Transcribe the listing below in full, exactly, with no images.

### Supplied information ###

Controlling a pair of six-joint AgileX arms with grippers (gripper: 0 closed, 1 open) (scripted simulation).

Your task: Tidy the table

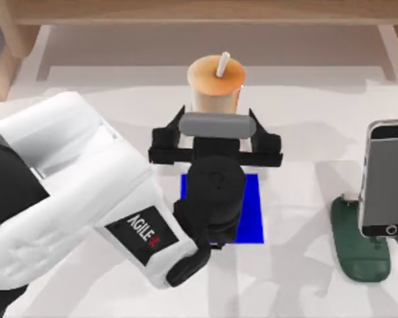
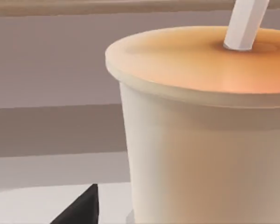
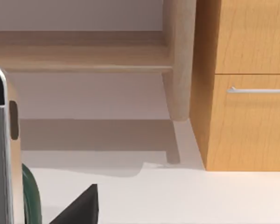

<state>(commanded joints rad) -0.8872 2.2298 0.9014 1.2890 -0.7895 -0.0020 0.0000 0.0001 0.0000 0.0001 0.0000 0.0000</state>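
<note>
Orange-lidded cup [image 1: 215, 83] sits between left gripper [image 1: 215, 126] fingers.

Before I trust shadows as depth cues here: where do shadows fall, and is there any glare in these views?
Top view: soft grey shadows spread over the table around the green stand and right of the blue mat; no harsh glare. Left wrist view: the cup has a warm glow on its orange lid, the wall below shaded. Right wrist view: a shadow band under the shelf.

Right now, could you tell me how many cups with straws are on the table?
1: the cup stands on the table just beyond the left gripper, behind the blue mat.
</note>
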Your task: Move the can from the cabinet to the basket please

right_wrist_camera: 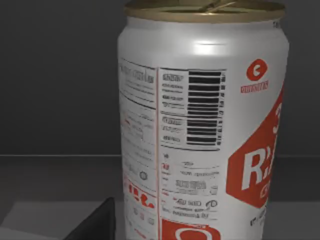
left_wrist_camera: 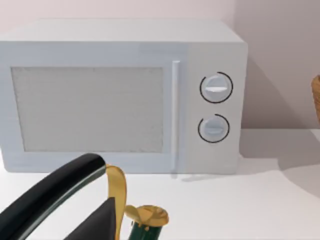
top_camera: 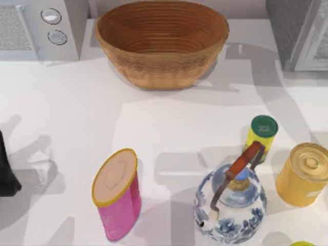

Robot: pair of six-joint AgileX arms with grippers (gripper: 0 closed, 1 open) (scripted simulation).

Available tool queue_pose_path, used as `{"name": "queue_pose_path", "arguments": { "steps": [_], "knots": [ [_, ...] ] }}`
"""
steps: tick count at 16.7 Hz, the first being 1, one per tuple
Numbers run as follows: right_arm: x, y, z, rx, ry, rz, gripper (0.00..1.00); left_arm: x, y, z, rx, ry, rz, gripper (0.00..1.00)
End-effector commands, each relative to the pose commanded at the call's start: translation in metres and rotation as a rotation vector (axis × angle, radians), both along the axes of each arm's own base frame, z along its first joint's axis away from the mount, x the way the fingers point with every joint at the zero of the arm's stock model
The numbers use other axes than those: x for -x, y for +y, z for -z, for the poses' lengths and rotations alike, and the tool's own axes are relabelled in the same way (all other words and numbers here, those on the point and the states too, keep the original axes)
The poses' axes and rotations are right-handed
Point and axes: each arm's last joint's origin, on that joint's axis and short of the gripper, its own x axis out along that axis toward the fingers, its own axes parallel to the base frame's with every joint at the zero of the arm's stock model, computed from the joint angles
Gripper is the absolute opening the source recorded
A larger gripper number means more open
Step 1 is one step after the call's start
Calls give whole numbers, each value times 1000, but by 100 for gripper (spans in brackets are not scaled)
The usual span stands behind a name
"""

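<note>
The can (right_wrist_camera: 200,125) looms close in the right wrist view. It is white-silver with red markings, a barcode and a dull gold top, and it stands upright on a grey floor against dark walls. A dark part of my right gripper (right_wrist_camera: 95,225) juts in low beside the can. The grey speckled cabinet (top_camera: 289,31) with its pale door frame stands at the table's back right. The brown wicker basket (top_camera: 161,66) sits at the back middle, with nothing seen inside it.
A white microwave (top_camera: 38,31) fills the back left. Along the front stand a pink canister (top_camera: 118,197), a blue-and-white teapot (top_camera: 230,205), a yellow bottle with a green cap (top_camera: 262,134) and a yellow tin (top_camera: 303,174). A black-handled kettle (left_wrist_camera: 75,200) stands before the microwave (left_wrist_camera: 120,95).
</note>
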Motion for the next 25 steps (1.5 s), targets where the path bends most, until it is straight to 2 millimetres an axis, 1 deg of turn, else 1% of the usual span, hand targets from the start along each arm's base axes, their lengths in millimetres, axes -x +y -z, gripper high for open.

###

→ Output for this exercise:
Controlling a pair of six-joint AgileX arms with grippers (gripper: 0 closed, 1 open) (scripted simulation).

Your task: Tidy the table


<state>(commanded joints rad) -0.8872 2.2298 0.9014 1.2890 -0.7895 -0.0020 0.0000 0.0001 0.0000 0.0001 0.0000 0.0000</state>
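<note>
Orange-lidded cup [image 1: 215, 83] sits between left gripper [image 1: 215, 126] fingers.

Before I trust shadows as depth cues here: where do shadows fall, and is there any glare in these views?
Top view: soft grey shadows spread over the table around the green stand and right of the blue mat; no harsh glare. Left wrist view: the cup has a warm glow on its orange lid, the wall below shaded. Right wrist view: a shadow band under the shelf.

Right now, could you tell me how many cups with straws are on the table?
1: the cup stands on the table just beyond the left gripper, behind the blue mat.
</note>
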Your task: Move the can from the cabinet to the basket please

right_wrist_camera: 
left_wrist_camera: 
top_camera: 

Robot: pair of six-joint AgileX arms with grippers (gripper: 0 closed, 1 open) (scripted simulation).

Available tool queue_pose_path, used as `{"name": "queue_pose_path", "arguments": { "steps": [_], "knots": [ [_, ...] ] }}`
"""
steps: tick count at 16.7 Hz, the first being 1, one per tuple
Numbers run as follows: right_arm: x, y, z, rx, ry, rz, gripper (0.00..1.00); left_arm: x, y, z, rx, ry, rz, gripper (0.00..1.00)
End-effector commands, each relative to the pose commanded at the call's start: translation in metres and rotation as a rotation vector (axis × angle, radians), both along the axes of each arm's own base frame, z along its first joint's axis away from the mount, x the way the fingers point with every joint at the zero of the arm's stock model
The numbers use other axes than those: x for -x, y for +y, z for -z, for the poses' lengths and rotations alike, and the tool's own axes are relabelled in the same way (all other words and numbers here, those on the point and the states too, keep the original axes)
The poses' axes and rotations are right-handed
Point and axes: each arm's last joint's origin, on that joint's axis and short of the gripper, its own x axis out along that axis toward the fingers, its own axes parallel to the base frame's with every joint at the zero of the arm's stock model, computed from the joint angles
Gripper is the absolute opening the source recorded
A larger gripper number means more open
Step 1 is one step after the call's start
Calls give whole numbers, each value times 1000, but by 100 for gripper (spans in brackets are not scaled)
The usual span stands behind a name
"""

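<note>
The can (right_wrist_camera: 200,125) looms close in the right wrist view. It is white-silver with red markings, a barcode and a dull gold top, and it stands upright on a grey floor against dark walls. A dark part of my right gripper (right_wrist_camera: 95,225) juts in low beside the can. The grey speckled cabinet (top_camera: 289,31) with its pale door frame stands at the table's back right. The brown wicker basket (top_camera: 161,66) sits at the back middle, with nothing seen inside it.
A white microwave (top_camera: 38,31) fills the back left. Along the front stand a pink canister (top_camera: 118,197), a blue-and-white teapot (top_camera: 230,205), a yellow bottle with a green cap (top_camera: 262,134) and a yellow tin (top_camera: 303,174). A black-handled kettle (left_wrist_camera: 75,200) stands before the microwave (left_wrist_camera: 120,95).
</note>
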Motion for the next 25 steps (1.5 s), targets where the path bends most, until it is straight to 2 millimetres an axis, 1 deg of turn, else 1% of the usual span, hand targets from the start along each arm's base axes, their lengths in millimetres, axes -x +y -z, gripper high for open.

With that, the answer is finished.